Ingredients:

  • 2 lbs beef chuck, cut into 1-inch cubes
  • 2 tbsp avocado oil
  • 1 tsp sea salt
  • 0.5 tsp cracked black pepper
  • 1 large yellow onion, finely diced
  • 3 cloves garlic, minced
  • 2 tbsp tomato paste
  • 1 tbsp Worcestershire sauce
  • 6 cups low-sodium beef bone broth
  • 3 large carrots, sliced into rounds
  • 2 ribs celery, sliced
  • 1 lb Yukon Gold potatoes, cubed
  • 14.5 oz can fire-roasted diced tomatoes
  • 1.5 cups string beans, trimmed and cut into 1-inch pieces
  • 1 cup frozen sweet corn
  • 2 dried bay leaves
  • 1 tsp dried thyme
  • 0.5 cup fresh Italian parsley, chopped

Instructions:

  1. Pat the beef chuck cubes dry with paper towels and season with sea salt and black pepper.
  2. Heat avocado oil in a heavy-bottomed Dutch oven over medium-high heat. Sear the beef in batches until a deep brown crust forms on all sides, then remove and set aside.
  3. In the same pot, add the diced onion. Sauté for 5-7 minutes until the onions are translucent.
  4. Stir in the minced garlic and tomato paste.

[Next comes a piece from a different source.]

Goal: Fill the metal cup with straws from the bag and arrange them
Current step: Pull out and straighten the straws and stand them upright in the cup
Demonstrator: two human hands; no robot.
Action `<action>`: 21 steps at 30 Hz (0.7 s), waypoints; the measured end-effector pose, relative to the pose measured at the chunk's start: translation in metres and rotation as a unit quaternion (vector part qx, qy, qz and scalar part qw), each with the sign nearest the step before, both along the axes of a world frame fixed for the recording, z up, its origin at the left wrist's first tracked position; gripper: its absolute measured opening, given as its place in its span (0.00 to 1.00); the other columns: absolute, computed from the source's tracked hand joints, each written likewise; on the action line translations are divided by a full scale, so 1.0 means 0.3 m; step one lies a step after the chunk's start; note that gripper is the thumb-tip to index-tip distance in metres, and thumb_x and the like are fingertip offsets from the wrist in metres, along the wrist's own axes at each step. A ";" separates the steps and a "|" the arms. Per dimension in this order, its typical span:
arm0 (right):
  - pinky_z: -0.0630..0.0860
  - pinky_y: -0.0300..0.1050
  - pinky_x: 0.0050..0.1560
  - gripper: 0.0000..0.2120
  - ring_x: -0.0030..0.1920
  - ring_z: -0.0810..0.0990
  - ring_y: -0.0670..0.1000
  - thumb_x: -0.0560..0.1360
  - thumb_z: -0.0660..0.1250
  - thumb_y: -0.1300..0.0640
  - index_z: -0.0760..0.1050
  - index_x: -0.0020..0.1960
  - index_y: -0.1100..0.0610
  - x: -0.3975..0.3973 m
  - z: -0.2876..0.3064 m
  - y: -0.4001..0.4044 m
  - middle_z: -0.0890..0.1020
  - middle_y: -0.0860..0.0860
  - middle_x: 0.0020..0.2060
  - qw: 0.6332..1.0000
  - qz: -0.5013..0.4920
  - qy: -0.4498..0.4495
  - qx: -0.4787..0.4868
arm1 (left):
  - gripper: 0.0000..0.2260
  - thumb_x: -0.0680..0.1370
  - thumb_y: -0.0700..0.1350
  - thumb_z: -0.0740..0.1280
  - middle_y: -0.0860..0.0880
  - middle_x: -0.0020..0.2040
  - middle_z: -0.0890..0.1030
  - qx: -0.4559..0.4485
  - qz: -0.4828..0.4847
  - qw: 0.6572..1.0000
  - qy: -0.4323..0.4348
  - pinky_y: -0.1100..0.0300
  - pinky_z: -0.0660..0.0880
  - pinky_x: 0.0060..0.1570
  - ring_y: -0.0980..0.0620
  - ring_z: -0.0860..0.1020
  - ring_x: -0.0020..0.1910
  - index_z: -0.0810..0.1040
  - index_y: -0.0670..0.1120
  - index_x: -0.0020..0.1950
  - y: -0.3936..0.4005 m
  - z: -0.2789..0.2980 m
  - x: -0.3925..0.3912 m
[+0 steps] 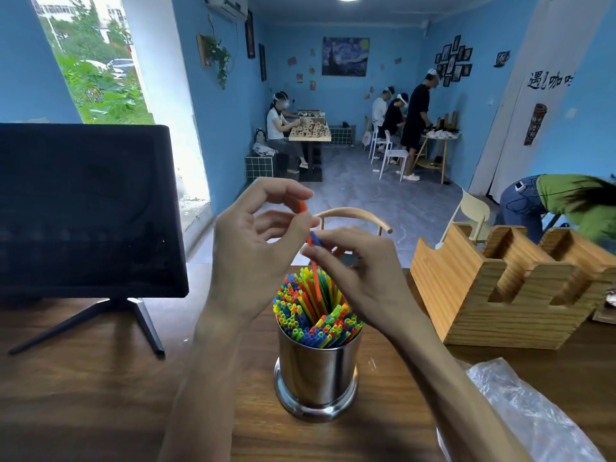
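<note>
Surroundings: a dark monitor (83, 208) on a splayed stand stands at the left of the wooden tabletop (100, 395); a slotted wooden holder (506, 295) sits at the right, and a crinkled clear plastic bag (520, 411) lies at the near right corner. Beyond the tabletop a curved wooden chair back (353, 216) shows just behind the hands. Farther off, in the blue-walled room, people sit and stand at small tables, and one person in a green top bends over at the right.

In the way: both forearms cross the near tabletop and flank the cup; the right wrist covers part of the cup's right rim.

Metal cup: the shiny metal cup (316, 371) stands upright on the tabletop, centre and near, packed with coloured straws (300, 315), green, yellow, blue, orange. Some in the middle rise higher than the rest.

Left hand grip: the left hand (253, 251) is raised above the cup, its thumb and fingertips curled together on the top end of an orange straw (315, 278).

Right hand grip: the right hand (353, 275), just beside it, pinches the same orange straw lower down along with a blue straw (316, 238); the orange one runs down into the bunch.

Writing: black Chinese characters on the white wall panel at the far right, cut off at the edge; I can make out "遇" and "咖" only.
</note>
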State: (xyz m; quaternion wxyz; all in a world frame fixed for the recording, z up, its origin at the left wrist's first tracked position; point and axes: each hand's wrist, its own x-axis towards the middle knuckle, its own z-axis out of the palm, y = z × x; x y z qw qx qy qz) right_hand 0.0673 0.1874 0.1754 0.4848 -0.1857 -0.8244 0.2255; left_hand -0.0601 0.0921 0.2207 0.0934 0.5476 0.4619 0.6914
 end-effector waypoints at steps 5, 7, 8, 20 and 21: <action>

Cook for 2 minutes, stirring constantly, until the paste turns a deep rust color.
  5. Deglaze the pot with a splash of beef broth, scraping up the browned bits (fond) from the bottom. Add the remaining broth, Worcestershire sauce, seared beef, bay leaves, and dried thyme.
  6. Bring to a boil, then reduce heat to low. Cover and simmer for 1 hour 15 minutes or until the beef is fork-tender.
  7. Add the cubed potatoes and fire-roasted tomatoes. Simmer for an additional 20 minutes.
  8. Stir in the string beans and frozen corn. Cook for 10 more minutes until all vegetables are tender.
  9. Remove bay leaves, stir in fresh parsley, and adjust seasoning to taste before serving.